Academic Resouce Related to "Computer Networks" (MCA/MSC_IT/BSC_IT)

Concepts of Cell Phone
Mobile phone (also known as a hand phone, cell phone, or cellular telephone) is a small portable radio telephone. Cell phones are defined as sophisticated radios, a type of wireless communication that is used to communicate over long distance without wires. This technology uses many small cells that connect with a nearby base station (also called a "cell site") which connects it to the main phone network. When moving, if the mobile phone gets too far away from the cell it is connected to, that cell sends a message to another cell to tell the new cell to take over the call. This is called a "hand off," and the call continues with the new cell the phone is connected to. The hand-off is done so well and carefully that the user will usually never even know that the call was transferred to another cell.
For example, if you were traveling from New Haven to Rhode Island, your call would be transferred from several based stations along the way. Cellular phones use a short-wave analog or digital telecommunication in which a subscriber has a wireless connection from a mobile telephone to a relatively nearby transmitter and receiver in the base station.
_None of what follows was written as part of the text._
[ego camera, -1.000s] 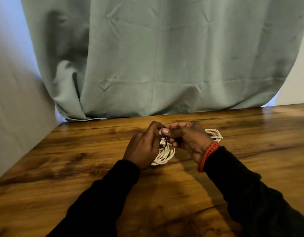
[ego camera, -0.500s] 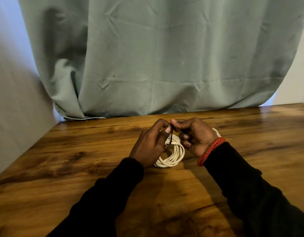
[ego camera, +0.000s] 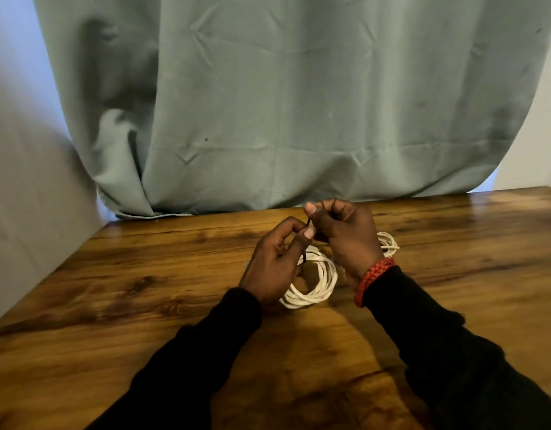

How do mobile phones work?

1). A mobile phone is a two-way radio, as it sends and receives radio signals to and from cell site base stations. For example: Imagine calling a friend on the other side of town. As you chat away, your phone converts your voice into an electrical signal, which is then transmitted as radio waves through air until they reach a base station close by and converted back into sound by your friend’s phone.  A basic mobile phone is therefore little more than a combined radio transmitter and a radio receiver, quite similar to a walkie-talkie or CB radio. 

2). The base station sends the call across the communication network after which the call reaches the intended receiver. A base station in the vicinity of the mobile phone being called sends radio waves for the receiver's device to detect them. The mobile phone of the receiver converts the signals into voice and the phone call is made. 

3). Base stations that form the telephone network for mobile phones are fitted with microwave antennas and are usually mounted on high structures such as a pole or a tower. They have low powered radio transmitters, which relay communication between the mobile phones and the switch. The switch connects the call to other subscribers of the same service provider.

4). When a mobile phone is turned on, it registers with the switch that then alerts the mobile phone of incoming calls. The mobile device listens to the signals being sent by surrounding base stations and switched smoothly between sites. 

5). A device can switch between networks without disturbing an ongoing call by transferring a call from one channel to another. This process is known as a handoff.

6). While you conveniently roam about carrying your mobile phone, the telecommunication network around you is at work, making and maintaining your calls and helping you stay ‘Connected’!